Spot and Preemptible Instances
Spot instances (AWS), preemptible VMs (GCP), and spot VMs (Azure) cost 60-90% less than on-demand. Use them for stateless workloads, batch jobs, CI runners, and dev/staging environments. Create a separate node pool with spot instances and use taints and tolerations to schedule appropriate workloads there. Configure pod disruption budgets to ensure graceful handling when spot instances are reclaimed. Keep your critical production workloads on on-demand nodes and use spot for everything else.
Cluster Autoscaler and Node Pool Strategy
The Cluster Autoscaler adds nodes when pods are pending due to insufficient resources and removes nodes when they are underutilized.

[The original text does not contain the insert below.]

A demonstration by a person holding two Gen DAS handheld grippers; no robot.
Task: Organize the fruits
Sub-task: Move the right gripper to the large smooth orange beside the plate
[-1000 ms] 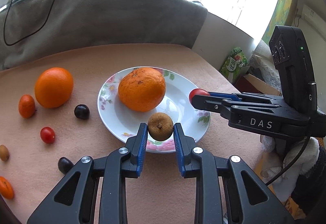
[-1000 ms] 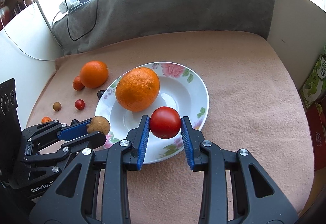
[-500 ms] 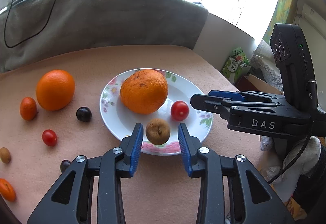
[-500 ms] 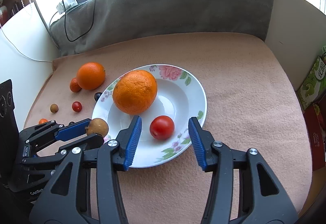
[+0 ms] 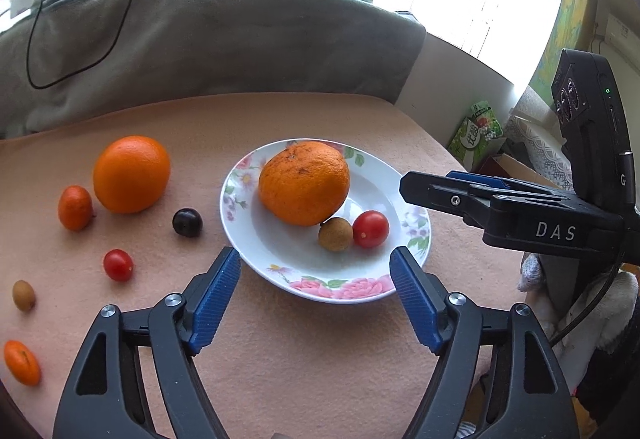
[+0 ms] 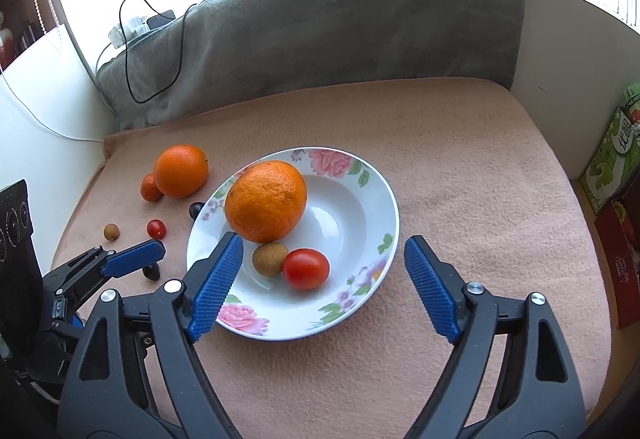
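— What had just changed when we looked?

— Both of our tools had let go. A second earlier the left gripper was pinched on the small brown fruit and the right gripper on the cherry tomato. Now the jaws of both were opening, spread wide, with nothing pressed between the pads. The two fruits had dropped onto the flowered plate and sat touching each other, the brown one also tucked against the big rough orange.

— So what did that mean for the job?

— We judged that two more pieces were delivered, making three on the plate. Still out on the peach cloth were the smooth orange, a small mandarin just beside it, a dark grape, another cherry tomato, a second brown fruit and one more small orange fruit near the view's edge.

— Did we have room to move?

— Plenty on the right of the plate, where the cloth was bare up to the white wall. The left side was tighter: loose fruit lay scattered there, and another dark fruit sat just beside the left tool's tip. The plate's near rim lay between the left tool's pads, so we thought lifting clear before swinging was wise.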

Configure it with `--scale-down-utilization-threshold=0.5` to remove nodes using less than 50% of their capacity. Use multiple node pools with different instance types: a small pool of reliable on-demand nodes for system workloads, a medium pool for production apps, and a large spot pool for burst capacity. Karpenter (AWS) is an alternative that provisions right-sized nodes on demand rather than relying on pre-defined node pools.

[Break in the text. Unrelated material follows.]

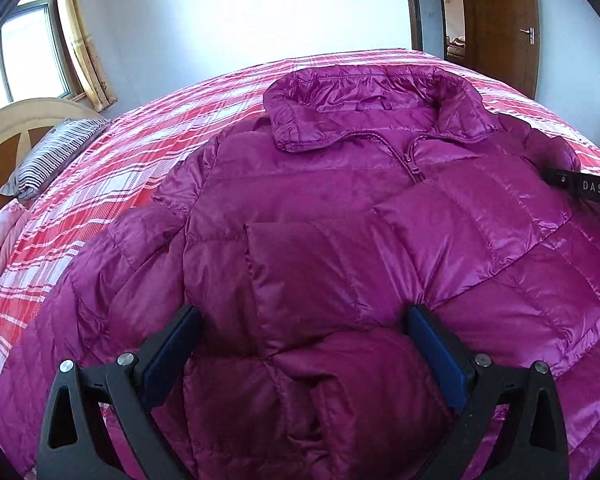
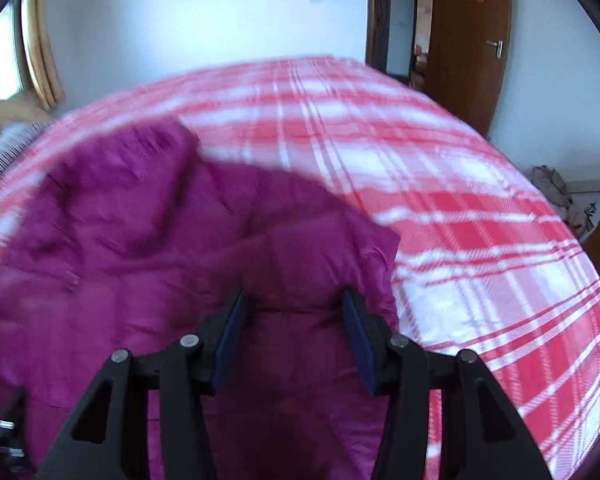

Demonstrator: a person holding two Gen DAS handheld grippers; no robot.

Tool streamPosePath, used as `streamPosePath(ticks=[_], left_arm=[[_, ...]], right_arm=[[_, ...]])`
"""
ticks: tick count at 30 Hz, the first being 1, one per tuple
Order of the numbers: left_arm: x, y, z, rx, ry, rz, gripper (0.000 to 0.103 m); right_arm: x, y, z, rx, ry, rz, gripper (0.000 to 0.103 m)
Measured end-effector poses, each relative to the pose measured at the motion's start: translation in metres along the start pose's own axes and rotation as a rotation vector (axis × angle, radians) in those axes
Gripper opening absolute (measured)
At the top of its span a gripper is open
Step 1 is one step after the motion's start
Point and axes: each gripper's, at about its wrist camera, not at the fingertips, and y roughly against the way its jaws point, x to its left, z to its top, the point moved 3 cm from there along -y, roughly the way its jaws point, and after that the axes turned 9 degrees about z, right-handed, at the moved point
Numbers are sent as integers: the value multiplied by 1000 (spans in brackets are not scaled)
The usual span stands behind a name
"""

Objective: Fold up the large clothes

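Note:
A shiny magenta puffer jacket [image 1: 340,208] lies front up on the bed, collar at the far end, with one sleeve folded across its chest. My left gripper [image 1: 300,316] is open, its jaws wide apart just above the folded sleeve cuff. My right gripper [image 2: 294,300] is open over the jacket [image 2: 180,240] near its right edge; that view is blurred by motion. Part of the right gripper [image 1: 584,188] shows at the right edge of the left wrist view.
The bed has a red and white plaid cover [image 2: 440,184]. A striped pillow [image 1: 56,152] and the headboard [image 1: 20,120] lie to the left. A wooden door [image 1: 500,20] stands behind the bed. A window with curtains [image 1: 32,44] is at the far left.

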Motion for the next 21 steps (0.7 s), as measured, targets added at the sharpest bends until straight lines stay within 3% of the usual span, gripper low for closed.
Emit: streamPosePath(ticks=[15, 19, 21], left_arm=[[2, -2, 0, 4, 6, -4, 102], [2, -2, 0, 5, 9, -5, 102], [2, -2, 0, 4, 9, -5, 102]], right_arm=[[7, -3, -2, 4, 41, -52, 54], [14, 9, -1, 3, 82, -71, 55], [19, 24, -4, -19, 102, -71, 61]])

Namespace Resource Quotas and Cost Visibility
ResourceQuotas prevent individual teams or namespaces from consuming more than their fair share. Set quotas for CPU, memory, storage, and object count per namespace. LimitRanges define default and maximum resource requests for pods that do not specify them. For cost visibility, deploy Kubecost or OpenCost, which attribute costs to namespaces, labels, and individual workloads. Share cost reports with development teams so they understand the impact of their resource choices. Teams that see their costs tend to optimize them.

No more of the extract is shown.